FIGURE 7. Ex vivo knockdown of ERβ suppresses UCP1. Primary adipocytes isolated from PGAT and SQAT harvested from one male Esr2-loxP floxed mouse^cre+/- were transfected 14 days after induction with 1.0 × 10⁸ plaque-forming units/ml media recombinant adenovirus (Vector Biolabs, Malvern, PA) containing Cre-recombinase (CRE), or eGFP (CTRL), under the CMV promoter, for 24 h to decrease expression of ERβ, encoded by esr2. Western blotting was performed to assess protein expression levels of ERβ and the mitochondrial uncoupling protein 1 (UCP1) relative to beta tubulin. All data are presented as mean ± SEM N = 6/group; p-value<0.05 accepted as significant.

Discussion

Estrogen (E2)-sufficient females demonstrate protection against insulin resistance and white adipose tissue (WAT) metabolic dysfunction (Goossens et al., 2021). This protection likely involves WAT-specific E2 signaling.

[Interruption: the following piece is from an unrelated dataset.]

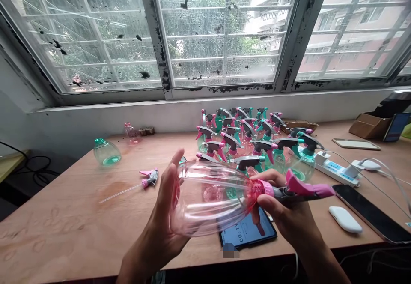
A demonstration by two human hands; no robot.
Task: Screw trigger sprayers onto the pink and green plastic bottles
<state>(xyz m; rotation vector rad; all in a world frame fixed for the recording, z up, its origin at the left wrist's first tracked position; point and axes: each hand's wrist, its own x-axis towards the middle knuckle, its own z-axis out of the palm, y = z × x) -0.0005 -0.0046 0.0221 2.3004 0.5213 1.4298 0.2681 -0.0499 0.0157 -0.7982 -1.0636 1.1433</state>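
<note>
**Two hands holding a spray bottle over a plywood bench by a window**

The clear pink plastic spray bottle (208,202) lies level between the hands, above the bench. The left hand (167,209) is spread, with its palm cupped on the bottle's base and its fingers upright. The right hand (287,217) is curled round the neck, pinching the pink screw collar (265,188). The grey-and-pink trigger head (302,189) juts out past this hand.

Directly below the bottle, a dark phone showing timer digits (247,232) rests on the pale wooden bench top (80,215). Beyond the hands stands a crowded group of pink and teal trigger-topped bottles (250,142). Out past the left hand are a loose pink trigger head with its dip tube (148,177) and a headless clear green bottle (106,152). Out past the right hand are a white power strip (337,170), a white oval pebble-shaped object (345,219) and a black slab-like device (374,215). Farther off is a brown cardboard box (369,125).

Behind the bench, a white sill (128,112) runs under a rain-streaked barred window with a peeling dark frame (159,40).
</note>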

Indeed, E2 (or E2 analogs) affect adiposity, WAT distribution and the metabolic profile of adipocytes (Naaz et al., 2003; D’Eon et al., 2005). Mechanistically, the vast majority of work in this area has focused on E2 receptor subtype alpha (ERα), which is the feminizing subtype (Uenoyama et al., 2021) more densely expressed in female WAT. However, E2 influences body composition, fat distribution and metabolism in both sexes (Zidon et al., 2020; D’Eon et al., 2005; Kalyani et al., 2009) and the other main ER subtype, ERβ, is also expressed in adipose tissue, and there are not appreciable sex differences in its adipose tissue-specific expression levels (Queathem et al., 2021). Importantly, the adipose tissue-specific functions of ERβ are largely unknown and require further study as a potential target to improve adipocyte metabolism in both sexes, and in instances where ERα activation is not recommended.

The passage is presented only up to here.